§ Work required: Once the line containing "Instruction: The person" is found in the entries below, restate it and each following line word for word, stopping after the line containing "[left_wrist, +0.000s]".

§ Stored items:
=-=-=
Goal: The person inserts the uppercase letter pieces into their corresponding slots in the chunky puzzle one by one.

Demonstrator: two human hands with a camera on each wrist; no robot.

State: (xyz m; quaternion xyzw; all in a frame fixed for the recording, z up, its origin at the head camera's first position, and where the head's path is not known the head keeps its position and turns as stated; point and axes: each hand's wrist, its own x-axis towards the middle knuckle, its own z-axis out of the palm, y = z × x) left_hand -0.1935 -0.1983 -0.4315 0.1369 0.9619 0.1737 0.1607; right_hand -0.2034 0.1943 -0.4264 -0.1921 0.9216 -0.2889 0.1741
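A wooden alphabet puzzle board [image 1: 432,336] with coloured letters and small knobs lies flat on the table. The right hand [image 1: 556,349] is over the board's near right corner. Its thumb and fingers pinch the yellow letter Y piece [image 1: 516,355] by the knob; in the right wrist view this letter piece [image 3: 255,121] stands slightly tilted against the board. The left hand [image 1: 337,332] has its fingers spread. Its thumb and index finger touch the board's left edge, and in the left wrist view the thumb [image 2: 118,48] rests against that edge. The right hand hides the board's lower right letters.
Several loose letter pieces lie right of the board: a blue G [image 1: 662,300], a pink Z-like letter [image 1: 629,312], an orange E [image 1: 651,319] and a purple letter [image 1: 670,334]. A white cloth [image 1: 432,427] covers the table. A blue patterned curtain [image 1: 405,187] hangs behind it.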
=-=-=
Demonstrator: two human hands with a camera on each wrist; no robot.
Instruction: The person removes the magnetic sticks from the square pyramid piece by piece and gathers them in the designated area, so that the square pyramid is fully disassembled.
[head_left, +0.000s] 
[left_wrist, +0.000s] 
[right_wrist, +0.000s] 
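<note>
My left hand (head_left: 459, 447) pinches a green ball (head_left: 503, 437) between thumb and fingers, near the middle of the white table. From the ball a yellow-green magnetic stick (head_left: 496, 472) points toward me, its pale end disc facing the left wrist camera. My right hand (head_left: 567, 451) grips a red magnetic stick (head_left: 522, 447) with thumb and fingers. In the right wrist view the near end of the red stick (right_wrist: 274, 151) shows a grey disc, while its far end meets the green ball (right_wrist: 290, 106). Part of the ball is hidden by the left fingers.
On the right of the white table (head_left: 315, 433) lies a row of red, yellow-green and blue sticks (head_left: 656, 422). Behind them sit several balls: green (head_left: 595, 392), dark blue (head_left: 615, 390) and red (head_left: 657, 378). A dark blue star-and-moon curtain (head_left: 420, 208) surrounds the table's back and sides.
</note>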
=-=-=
§ Reply:
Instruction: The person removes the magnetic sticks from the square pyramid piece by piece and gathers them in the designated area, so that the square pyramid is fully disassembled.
[head_left, +0.000s] 
[left_wrist, +0.000s] 

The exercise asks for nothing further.